The View from Here: My Life in Late Middle Age
The View from Here--Judah Leblang/2021
I’m coming up on another birthday, (my 64th) an occasion I’m celebrating with mixed emotions. On the one hand it beats the alternative; especially in the age of COVID; on the other I am shocked that this –- my arrival in the land of late middle age –- is happening to me. A few years ago, when I turned 60, I threw myself a party to chase away the blues and received a bunch of birthday cards –- some funny, some almost cruel. One friend reminded me that I was entering my 7th decade and was now “older than most houses, trees, and even some towns.”
This gave me pause, as I considered where middle age ends and old age begins. According to Merriam-Webster, the middle years last from 45-64, though now that I can see ‘65’ barreling toward me like a bullet train racing through the French countryside, I want to expand the definition to 70 or even 75. But who am I kidding? I am not in the middle of anything, unless I live to be 120. And though my family name, Leblang, literally means ‘long life’ in German, men in my family tend to die young, a karmic joke or a reflection of God’s twisted humor.
At least I have plenty of company. The US Census Bureau reports that the late 1950s formed the peak of the Baby Boom, that huge post-WW II generation that stretches from 1946-64. Growing up in the 1960s and early ‘70s, my classmates and I watched the older Boomers have all the fun we couldn’t. They streaked naked across campus, lit up their joints, protested against the Vietnam War, and grooved to the beat at Woodstock, while my prepubescent friends and I could only listen to the album, tittering at the dirty words and wondering what we missed.
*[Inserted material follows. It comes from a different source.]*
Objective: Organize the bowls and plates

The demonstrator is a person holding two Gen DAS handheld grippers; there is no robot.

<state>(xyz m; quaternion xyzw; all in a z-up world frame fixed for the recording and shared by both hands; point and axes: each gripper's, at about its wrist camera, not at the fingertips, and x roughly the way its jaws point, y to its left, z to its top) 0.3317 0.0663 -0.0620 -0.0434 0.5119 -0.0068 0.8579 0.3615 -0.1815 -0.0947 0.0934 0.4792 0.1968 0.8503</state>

By the time I graduated from high school in the mid-1970s, Vietnam was over, a failed experiment. We tipped into the ‘me decade’ and my peers were right with them, focusing on getting high and then moving into high-powered careers, or at least a comfortable lifestyle. The biggest protest I saw was during my college days at Northwestern University, when the administration announced plans to raise our tuition to the staggering sum of $5,000 a year, or about $23,000 in today’s dollars.
Years, and then decades went by while I wasn’t paying attention. I remember the “greed is good” 1980’s, when one of my students at Boston University’s School of Management cited Gordon Gecko, the Donald Trump-ish character from the movie “Wall Street” as her role model. While I cycled through a series of relatively low-paying jobs: special education teacher, career counselor, sign language interpreter, and semi-employed writer, my cohort were fast-tracking, moving up their corporate ladders, buying houses, having kids. Meanwhile, I wasn’t getting rich, but I did some meaningful work. And I knew that as the Stones sang back in the ‘60s, time was on my side.
Fast-forward 30 years and it is those kids, the Millenials, born roughly between 1981 and 2000, who have become the new Yuppies with their Snapchat and Instagram accounts, their penchant for text messaging, and their inability to talk on the phone.
So, where does that leave me, leave us?
In 2016, the Pew Research Center cited Census Bureau projections, which predicted that Millenials born between 1981 and 1996 (Pew’s definition of the Millennial generation) would outnumber Boomers sometime in 2019, as more young immigrants come into the country and the oldest Boomers, now past 70, continue to die off. The survivors, I suspect, are determined to stay active, vital, to not get old in a society that both fears and denies the final act. My generation behaved, believed, and hoped that we could avoid the fate of our Depression-era parents, that we would be immortal.
But Father Time gives each of us our allotted share, and more of those ‘60s trendsetters zaare checking out, no longer the focus of my teenage envy as they deal with the messiness of physical and mental decline, a reflection of what’s to come.
I am a 60-something man watching the years pick up velocity like Newton’s apple, accelerating with the force of gravity and the weight of time. I feel that weight pressing on my chest and etching new lines into my face. By now, my cohort and I know that the river flows in only one direction.
Today, if I squint my eyes, I can see the end -- though I don’t really want to look.